A few factors go into a credit card company’s decision to lower your interest rate, including:
- How politely you ask for it.
- Your payment history.
- Your current credit score compared to your score when you opened the account.
- The prospect of losing your business to a competitor already willing to offer you a lower interest rate.
How to Ask a Credit Card Company to Lower the Interest Rate
Politely. Yes, it’s a great big credit card company you’re dealing with, but the decision really lies with one person – your customer service rep.
Here’s a general how-to of things:
- Hold onto the credit card offers you receive from other issuers with offers of interest rates lower than your current card in question.
- Before you make the call, find out your credit score. Do a little research to see what interest rates and credit cards are being offered for borrowers in your credit score range.
- Call the phone number on the back of your credit card.
- Tell the customer service representative that you are calling to ask for a lower interest rate on your credit card. Chances are slim they will make you an offer at this point. If they do (and it’s competitive), great. If not, move on to step 5.
- If they tell you that your rate cannot be lowered, explain that you have received other offers for credit cards with lower interest rates as low as [quote the offer]. Then tell them you’ll be taking your business elsewhere unless they can lower your interest rate accordingly. The interest rate you ask for need not match what you are being offered by another card issuer, particularly if the new offer is very low. You are far better off asking for an interest rate ranging from 9 to 12 percent.
What If They Won’t Lower the Interest Rate?

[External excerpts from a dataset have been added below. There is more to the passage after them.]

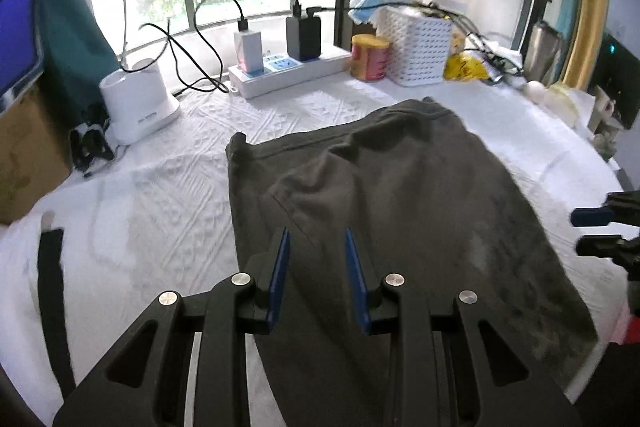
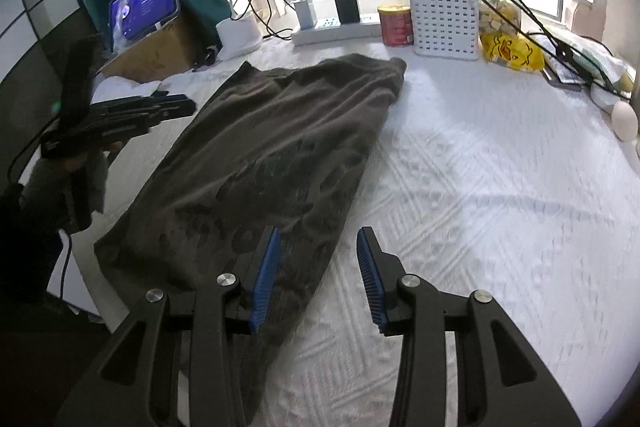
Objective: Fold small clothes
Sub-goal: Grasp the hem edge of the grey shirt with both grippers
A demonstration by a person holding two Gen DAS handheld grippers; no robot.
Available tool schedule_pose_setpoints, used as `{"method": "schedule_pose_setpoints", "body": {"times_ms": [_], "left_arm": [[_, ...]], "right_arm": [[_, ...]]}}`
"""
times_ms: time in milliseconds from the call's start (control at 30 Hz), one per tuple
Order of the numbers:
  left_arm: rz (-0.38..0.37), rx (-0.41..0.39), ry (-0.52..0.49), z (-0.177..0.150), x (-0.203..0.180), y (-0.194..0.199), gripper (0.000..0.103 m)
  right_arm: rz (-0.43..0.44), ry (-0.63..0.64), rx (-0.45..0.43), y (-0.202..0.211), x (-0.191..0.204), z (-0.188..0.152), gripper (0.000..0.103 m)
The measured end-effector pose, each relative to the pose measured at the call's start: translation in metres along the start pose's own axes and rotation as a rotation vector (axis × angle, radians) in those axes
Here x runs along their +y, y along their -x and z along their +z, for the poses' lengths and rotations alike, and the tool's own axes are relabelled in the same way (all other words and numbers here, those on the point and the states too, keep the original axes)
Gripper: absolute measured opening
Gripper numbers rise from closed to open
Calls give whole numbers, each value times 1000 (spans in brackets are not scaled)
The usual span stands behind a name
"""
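Note:
A dark grey-brown garment (image 1: 400, 187) lies folded lengthwise on the white textured table cover (image 1: 160, 195), its waistband end toward the window. My left gripper (image 1: 316, 231) hovers over the near left part of it, open, with nothing between its blue pads. In the right wrist view the same garment (image 2: 280, 147) runs from near left to far centre. My right gripper (image 2: 319, 230) is open above its near right edge, holding nothing. Each gripper shows in the other's view: the right gripper (image 1: 578, 231) at the right edge, the left gripper (image 2: 188, 107) at the left, held by a hand.
Along the window side stand a power strip (image 1: 288, 75) with chargers and cables, a red and yellow can (image 1: 370, 57), a white perforated basket (image 1: 420, 43) and a white lamp base (image 1: 138, 103). A black strap (image 1: 52, 299) lies near left. A yellow bag (image 2: 512, 53) sits far right.

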State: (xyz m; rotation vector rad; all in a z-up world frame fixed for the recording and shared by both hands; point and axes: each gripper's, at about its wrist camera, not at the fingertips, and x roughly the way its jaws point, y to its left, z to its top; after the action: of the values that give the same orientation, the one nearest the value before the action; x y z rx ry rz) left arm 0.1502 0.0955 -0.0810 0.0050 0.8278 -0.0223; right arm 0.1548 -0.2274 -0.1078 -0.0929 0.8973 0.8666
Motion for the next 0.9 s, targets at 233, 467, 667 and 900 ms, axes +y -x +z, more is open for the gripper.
{"method": "schedule_pose_setpoints", "body": {"times_ms": [233,467,667,900], "left_arm": [[-22,62,21,16,14,-40,63],[-25,95,21,12,18,-57,63],[-61,48,-28,16,18,-52,9],[-47,-8,13,24,38,-41,5]], "right_arm": [[-8,19,-14,-10,-1,15,40],[-14,23,-14,-22,-5,26,40],[-67,-35,-79,-27,-26,41,40],[-128,-48,-132,-44,-39,71,40]]}}
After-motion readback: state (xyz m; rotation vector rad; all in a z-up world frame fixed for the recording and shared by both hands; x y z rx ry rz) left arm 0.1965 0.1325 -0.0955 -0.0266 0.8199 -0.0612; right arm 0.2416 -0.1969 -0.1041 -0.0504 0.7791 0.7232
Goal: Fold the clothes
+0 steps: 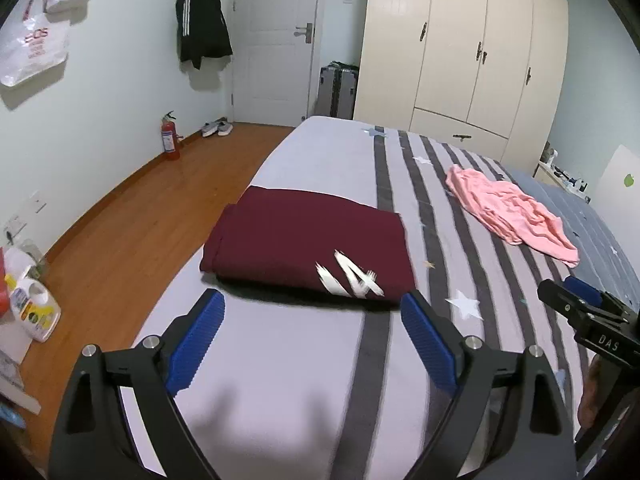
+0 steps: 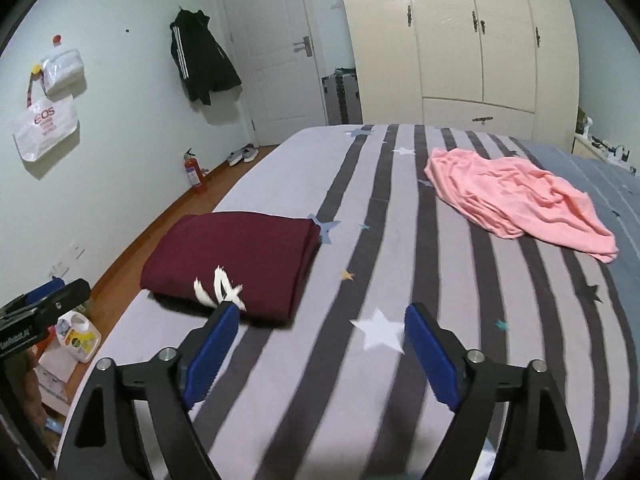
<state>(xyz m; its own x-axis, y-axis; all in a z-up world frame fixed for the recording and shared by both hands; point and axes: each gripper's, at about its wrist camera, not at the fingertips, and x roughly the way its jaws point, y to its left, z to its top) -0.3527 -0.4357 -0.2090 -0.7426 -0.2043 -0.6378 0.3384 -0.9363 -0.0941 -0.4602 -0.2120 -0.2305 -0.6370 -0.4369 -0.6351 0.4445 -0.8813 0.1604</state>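
Note:
A maroon garment (image 1: 308,248) with white print lies folded into a neat rectangle near the bed's left edge, also seen in the right wrist view (image 2: 236,264). A pink garment (image 1: 510,212) lies crumpled further right on the striped bedspread (image 1: 440,240), and shows in the right wrist view too (image 2: 520,196). My left gripper (image 1: 312,312) hovers open above the bed just short of the maroon garment, nothing between its blue pads. My right gripper (image 2: 318,320) is open over the stripes, to the right of the maroon garment, holding nothing.
The bed's left edge drops to a wooden floor (image 1: 120,240) with a detergent bottle (image 1: 34,312), a red fire extinguisher (image 1: 170,138) and shoes (image 1: 218,128). A wardrobe (image 1: 460,52) and a door (image 1: 276,40) stand beyond the bed. A black jacket (image 1: 202,20) hangs on the wall.

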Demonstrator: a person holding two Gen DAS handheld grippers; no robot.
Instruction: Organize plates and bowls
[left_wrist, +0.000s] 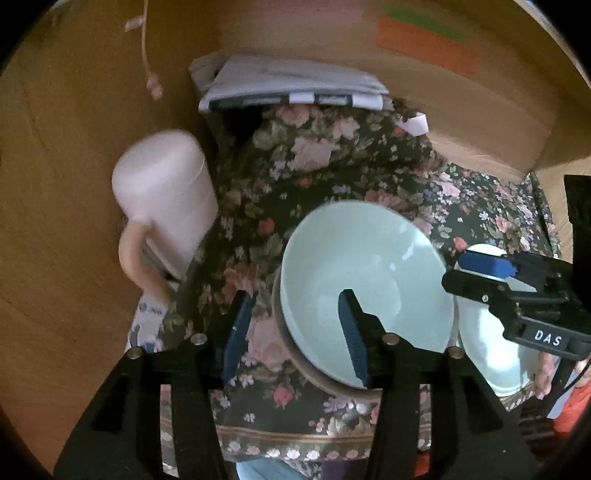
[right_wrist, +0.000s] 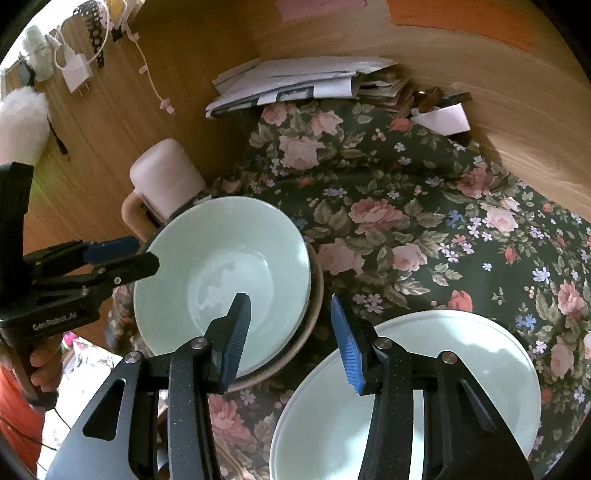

It’s not the company saying no, it is just one person. Call back a different day and you just might be on the receiving end of a friendlier voice.
What If I Call Back and the Credit Card Company Still Says No to a Lower Interest Rate?
If the credit card company still won’t budge, you can do one of two things:
- Wait a few months then try again.
- Transfer the balance to a card with another issuer that is offering you a lower interest rate. Just be sure to shop around for the best rates you can find — on interest rates, of course, but also balance transfer fees.
Too Afraid to Ask For a Lower Rate?
Get over it. Rest assured, your credit card issuer is very accustomed to cardholders calling in to request a lower interest rate, so there is nothing odd or out of the ordinary about it. As with anything else in life, the more confidently and calmly you ask, the more likely you are to get what you want.